И Елены Юрченко и Эдуарда Багрицкого уже нет в живых…
…В последней книге шестидесятилетний Назым Хикмет расскажет о своей любви к Елене Юрченко, фронтовому врачу и художнице. Но эта последняя книга будет не мемуарами, а романом — и Леля в ней получит другое имя — Аннушка, а вместе с именем и многие черты другой девушки, в которую Назым был влюблен вместе с китайским поэтом Эми Сяо, своим товарищем по университету. Аннушка в романе — это уже не Леля, конечно. Но чувства, испытанные Назымом, те же, что испытывает к Аннушке герой романа Ахмед…
«…Аннушка прислонилась головой к стеклу. Возвращаемся в Москву. Ее рука в моей. Мимо мелькают леса. Мы молчим. Она держит мою руку так крепко, будто боится, что я брошу ее в этом вагоне и сбегу. Я бормочу: «Внемли, это нея тоскующий глас, о скорби разлуки ведет он рассказ…» (Это строка из Месневи — великого произведения поэта Джелялэддина Руми. Ней — тростниковая дудка. И строка имеет второй, мистический смысл. Вырезанная из зарослей тростинка — это человек, отделенный от природы, от бога. Он тоскует в разлуке с природой, жаждет слиться с ней.)
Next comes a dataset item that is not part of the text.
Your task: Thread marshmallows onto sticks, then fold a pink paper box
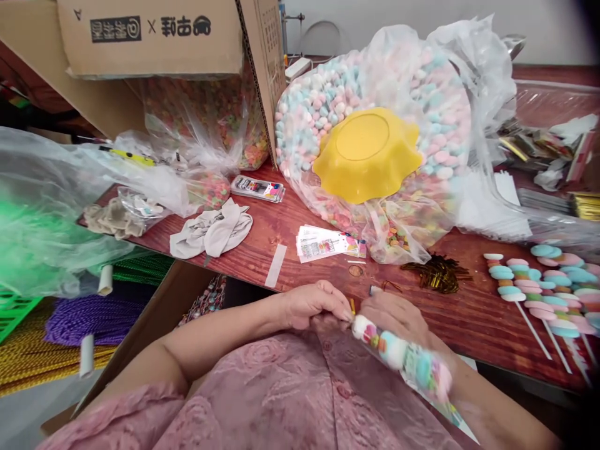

— Опять ты читаешь стихи вашего поэта-мистика?
— Как ты поняла?
— По мелодии. Прочти еще раз. Сначала по-турецки, потом по-русски. Только на ухо.
Я читаю.
— Очень печальные стихи. Этот инструмент, который называют неем, нельзя найти на Кавказе или в Средней Азии?
— Наверное, можно… А зачем тебе?
— Постараюсь отыскать. Сыграть не сумею. Повешу на стене в моей комнате…
— Аннушка, Аннушка… Никакую женщину я никогда не любил так, как тебя. И не буду любить…»
Он полюбит других женщин. Но он не солгал тогда, в двадцать шесть лет, — разве можно любить так же еще одну женщину, как любил другую?..
«— Через год-два ты вернешься к себе на родину. Какое-то время будешь помнить обо мне, а потом… Но дело не в этом. У нас есть еще год-два. Давай подумаем о них…»
Если бы она знала, что не год, не два, а шесть дней было в их распоряжении. Он-то знал, а сказать не мог — конспирация. Да если б и мог, разве повернется язык?..
То был его последний визит к Багрицкому. Он почему-то называл Назыма Осман-паша. Очевидно, в честь знаменитого Османа-паши, командовавшего обороной Плевны от русских войск. Может, оттого, что Багрицкий побывал на Востоке, а скорее, потому, что знал поэзию Востока, он верней других сумел оценить труд Назыма по созданию нового стиха. Впрочем, у этого человека был нюх на любую поэзию, лишь бы она была истинной. Около него всегда толклись какие-то юноши, сочинявшие стихи, кому-то он помогал, с кем-то спорил. Нюх на поэзию и доброта…
Один-единственный раз он видел Багрицкого в ярости…
…В декабре двадцать шестого года в Москве закончился пленум Исполкома Коминтерна. Было решено, что поэты-революционеры всех стран выступят на торжественном вечере в честь участников пленума в Большом театре.